**Exercise goal**
Only the lines from the one with "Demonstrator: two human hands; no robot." through the last belong in the output; print them exactly as given below.

**Exercise data**
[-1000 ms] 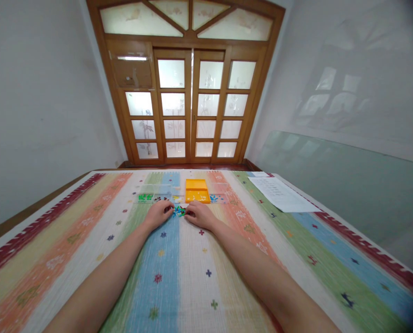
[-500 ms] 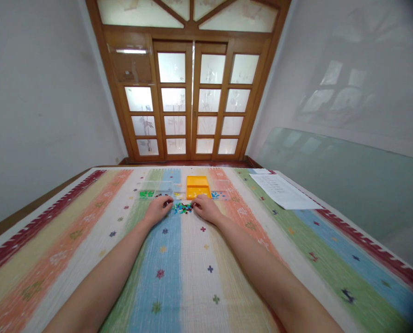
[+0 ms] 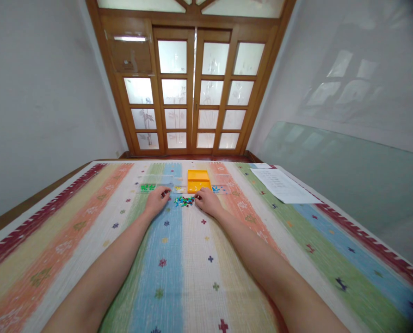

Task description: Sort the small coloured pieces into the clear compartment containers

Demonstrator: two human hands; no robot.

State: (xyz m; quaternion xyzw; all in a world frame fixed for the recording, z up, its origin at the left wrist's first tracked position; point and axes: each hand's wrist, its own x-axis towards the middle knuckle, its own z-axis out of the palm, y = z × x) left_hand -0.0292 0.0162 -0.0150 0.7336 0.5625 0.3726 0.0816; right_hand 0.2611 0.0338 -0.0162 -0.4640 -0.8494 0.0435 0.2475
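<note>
Head view: pile of small mixed-colour pcs, mostly green/blue w/ some dark red, sits on striped cloth over the tabletop, btwn the two hands. L hand just left of pile, fingers curled; can't tell if gripping a pc. R hand at pile's right edge, fingers also bent in; grip on a pc can't be made out either. Just behind: clear compartment tray, green pcs in its left part, blue pcs toward right. Yellow-orange box stands opened btwn those, partly hidden by R hand. Printed paper lies far right.
</note>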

**Solution**
Demonstrator: two human hands; no robot.

State: (xyz m; quaternion xyzw; all in a world frame fixed for the recording, z up, its origin at the left wrist's first tracked position; point and axes: each hand's wrist, its own x-axis towards the middle knuckle, its own z-axis out of the palm, y = z × x) left_hand -0.0292 0.0162 -0.0150 0.7336 0.5625 0.3726 0.0816; right_hand 0.2611 0.0338 -0.0162 -0.4640 -0.8494 0.0435 0.2475
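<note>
Head view: pile of small mixed-colour pcs, mostly green/blue w/ some dark red, sits on striped cloth over the tabletop, btwn the two hands. L hand just left of pile, fingers curled; can't tell if gripping a pc. R hand at pile's right edge, fingers also bent in; grip on a pc can't be made out either. Just behind: clear compartment tray, green pcs in its left part, blue pcs toward right. Yellow-orange box stands opened btwn those, partly hidden by R hand. Printed paper lies far right.
</note>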

The output is finished and nothing more is needed.